187751Un'antica tradizione italiana
Era la metà degli anni ’60 e da allora di tempo ne è passato ma la conserva di pomodoro resta sempre una tradizione tutta italiana che, nell’immaginario, parla di Sud come tutto il mondo pomodoro. Al contrario, esiste un’altra storia che vede Parma e dintorni come una vera enclave dell’ortaggio: dalla coltivazione alla conservazione e alla sua industrializzazione con marchi che ancora oggi troviamo al supermercato. Arrivato in Italia dalla Spagna, dopo aver attecchito in Campania, Calabria, Puglia e Sicilia, il “pomo d’oro” dalla Sardegna (allora dominio spagnolo) arrivò in Liguria e da qui valicando l’Appennino trovò terreno fertile a Parma e Piacenza. Filippo Re, botanico e agronomo di Reggio Emilia, scrive nei primi anni dell’800 che dal frutto,”spremuto e spogliato dei semi, facendolo ispessire al fuoco” si ottiene ”una conserva che si riduce a consistenza solida e viene adoperata moltissimo durante tutto il corso dell’anno”.

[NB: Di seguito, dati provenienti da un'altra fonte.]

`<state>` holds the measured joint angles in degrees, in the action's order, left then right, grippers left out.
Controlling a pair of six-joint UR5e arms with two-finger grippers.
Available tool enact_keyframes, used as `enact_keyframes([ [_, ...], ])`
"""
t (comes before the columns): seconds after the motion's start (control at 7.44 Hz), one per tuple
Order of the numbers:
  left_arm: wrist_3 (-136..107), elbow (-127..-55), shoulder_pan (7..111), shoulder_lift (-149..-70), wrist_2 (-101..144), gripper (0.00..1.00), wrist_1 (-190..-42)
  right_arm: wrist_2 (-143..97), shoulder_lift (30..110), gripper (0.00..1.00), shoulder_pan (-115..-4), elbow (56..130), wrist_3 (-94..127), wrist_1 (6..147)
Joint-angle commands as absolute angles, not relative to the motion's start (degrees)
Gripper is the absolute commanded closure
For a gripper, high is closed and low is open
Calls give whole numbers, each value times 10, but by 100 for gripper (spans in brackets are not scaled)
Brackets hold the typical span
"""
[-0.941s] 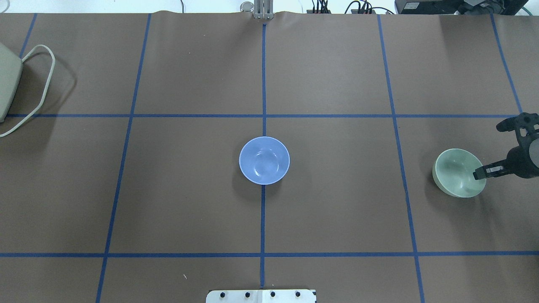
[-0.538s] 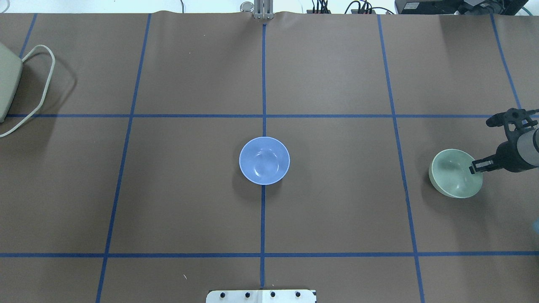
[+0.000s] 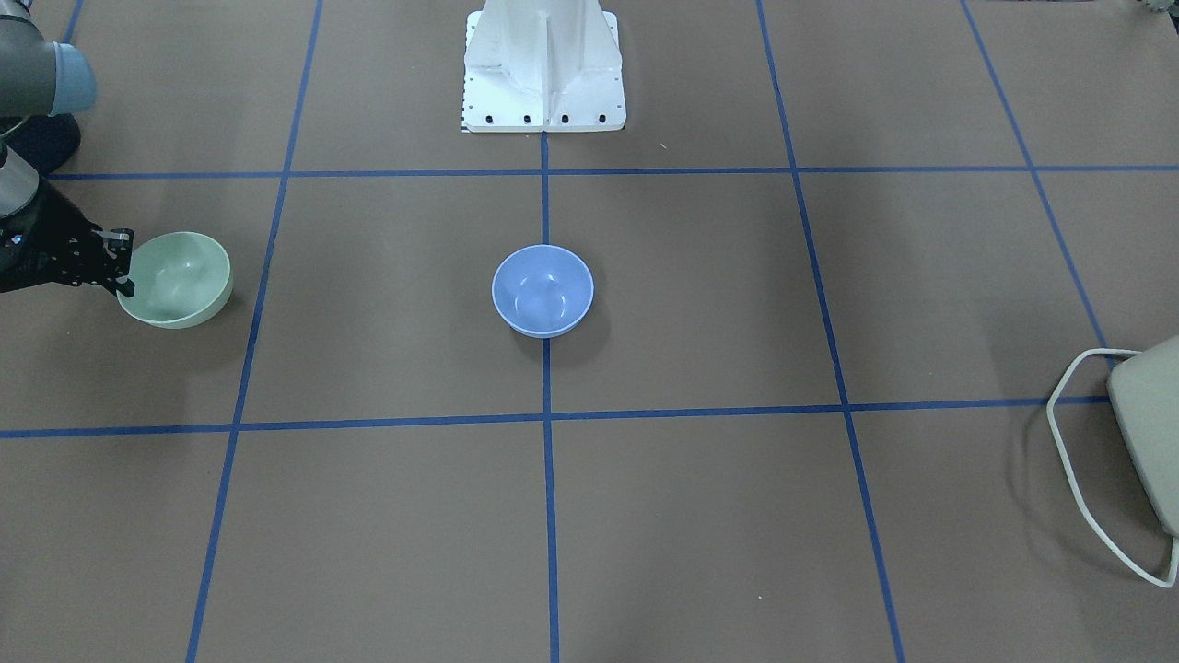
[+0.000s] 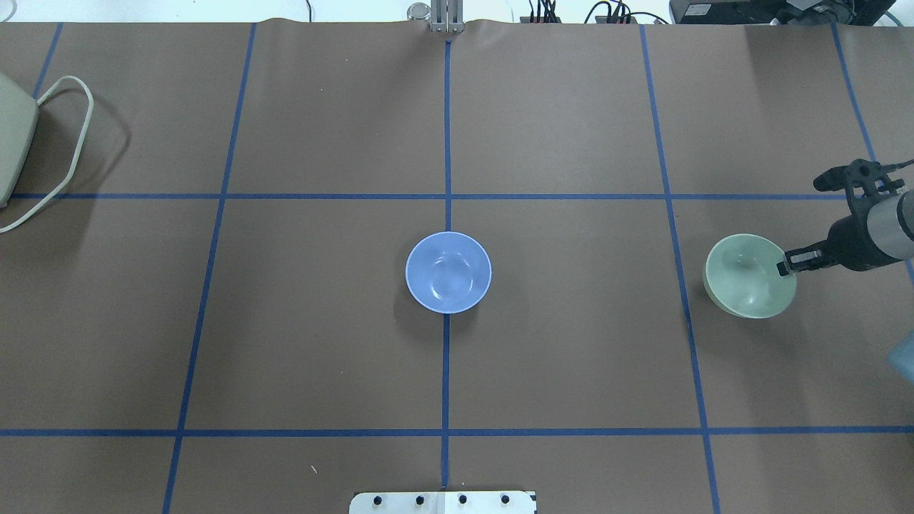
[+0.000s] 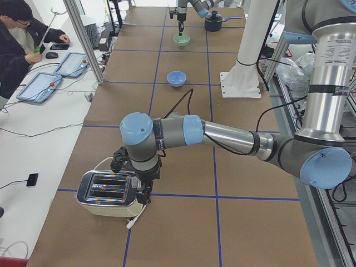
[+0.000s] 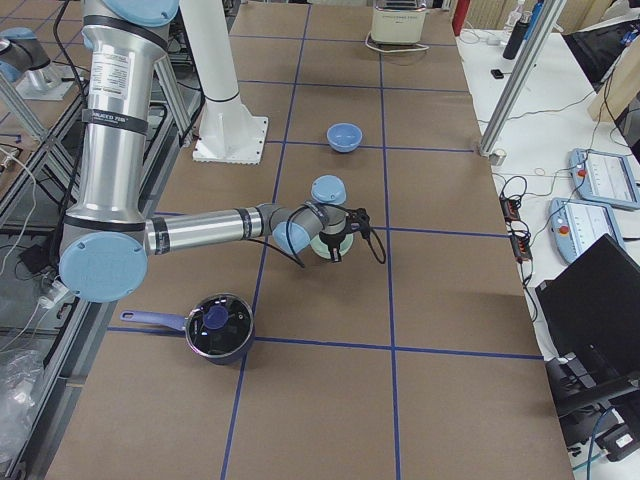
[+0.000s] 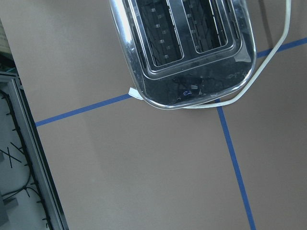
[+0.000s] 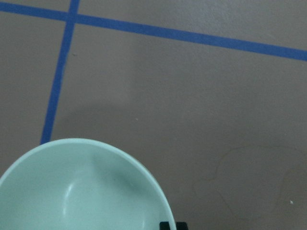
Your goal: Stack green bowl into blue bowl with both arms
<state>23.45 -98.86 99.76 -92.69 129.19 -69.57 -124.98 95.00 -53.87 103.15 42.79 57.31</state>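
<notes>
The green bowl (image 4: pixel 742 280) hangs tilted from my right gripper (image 4: pixel 784 267), which is shut on its right rim, at the table's right side. It also shows in the front view (image 3: pixel 180 276) with the right gripper (image 3: pixel 124 269) on its rim, and in the right wrist view (image 8: pixel 81 191). The blue bowl (image 4: pixel 448 272) sits upright and empty at the table's centre, well to the left of the green bowl. My left gripper (image 5: pixel 140 194) shows only in the exterior left view, over a toaster; I cannot tell whether it is open or shut.
A chrome toaster (image 7: pixel 182 48) with a white cord stands at the table's left end (image 4: pixel 8 143). A dark pot with a lid (image 6: pixel 218 325) stands at the right end. The white pedestal base (image 3: pixel 543 64) is at the near edge.
My right gripper has moved left and a little away from the robot, carrying the green bowl toward the centre. The blue bowl has not moved.
</notes>
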Motion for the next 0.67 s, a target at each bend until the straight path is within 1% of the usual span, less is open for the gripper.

Invenzione contadina? Probabilmente il contrario, nobiliare. Non è un caso che nel 1832 il cuoco Vincenzo Agnoletti al servizio di Maria Luigia d’Austria, a Parma, pubblichi nel Manuale del cuoco e del pasticciere ben cinque ricette di conserva: di pomodoro al fresco, secca, liquida, in mattoncini e “pomidoro asciutti”. E dai registri dell’amministrazione della Duchessa si sa che nel 1844 vennero preparati 80 vasi di conserva per un totale di 309 chili. Dunque il pomodoro si conservava nelle ville come in campagna, ma sul finire dell’800 dalla cottura con l’esposizione al sole fatta nelle aie, il pomodoro passò a quella delle caldaie per la gente di città. Era l’inizio dell’industrializzazione, incentivata dall’agronomo parmigiano Carlo Rognoni che selezionò varietà adatte alla conserva, spingendo i contadini alla coltura in pieno campo e intuendo che per dare reddito alle campagne bisognava sostenere l’attività di trasformazione.

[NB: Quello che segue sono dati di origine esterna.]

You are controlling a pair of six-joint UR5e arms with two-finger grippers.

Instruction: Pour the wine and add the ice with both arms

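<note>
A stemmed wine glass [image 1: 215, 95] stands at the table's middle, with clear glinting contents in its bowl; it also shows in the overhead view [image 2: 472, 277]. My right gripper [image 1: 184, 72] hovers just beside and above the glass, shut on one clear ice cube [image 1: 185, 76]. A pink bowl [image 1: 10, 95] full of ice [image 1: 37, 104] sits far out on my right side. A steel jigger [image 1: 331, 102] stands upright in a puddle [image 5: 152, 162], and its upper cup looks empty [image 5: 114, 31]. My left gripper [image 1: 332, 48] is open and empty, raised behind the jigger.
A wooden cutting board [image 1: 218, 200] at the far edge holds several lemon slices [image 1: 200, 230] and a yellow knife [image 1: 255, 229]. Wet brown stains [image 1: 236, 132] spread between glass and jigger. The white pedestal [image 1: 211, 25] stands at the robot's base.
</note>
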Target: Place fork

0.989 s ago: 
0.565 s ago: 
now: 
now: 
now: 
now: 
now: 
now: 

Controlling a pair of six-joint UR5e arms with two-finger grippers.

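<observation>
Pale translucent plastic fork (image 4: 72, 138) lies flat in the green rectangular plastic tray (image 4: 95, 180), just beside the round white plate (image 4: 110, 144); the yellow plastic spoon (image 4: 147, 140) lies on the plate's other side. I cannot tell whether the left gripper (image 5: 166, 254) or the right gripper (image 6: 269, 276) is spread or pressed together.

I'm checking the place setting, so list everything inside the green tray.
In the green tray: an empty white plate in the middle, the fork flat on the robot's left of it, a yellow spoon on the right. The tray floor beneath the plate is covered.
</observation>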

L'intuizione fu recepita, ma le conserve continuarono anche a essere prodotte in casa, compresa quella a mattoncini, meglio conosciuta come "nera", "dura" o "sestuplo" perché era più che un super triplo concentrato. Non so se qualche signora ancora si cimenta; io ve ne propongo una versione semplificata che stuzzica la mia curiosità, visto che mi sono fatta tentare da una cassetta (una sola, meglio che niente) di rossi e tondi pomodori della Val Nure. Sceglierò la tradizione parmense o la versione di mia madre? Mattoncini o passata? Chi lo sa.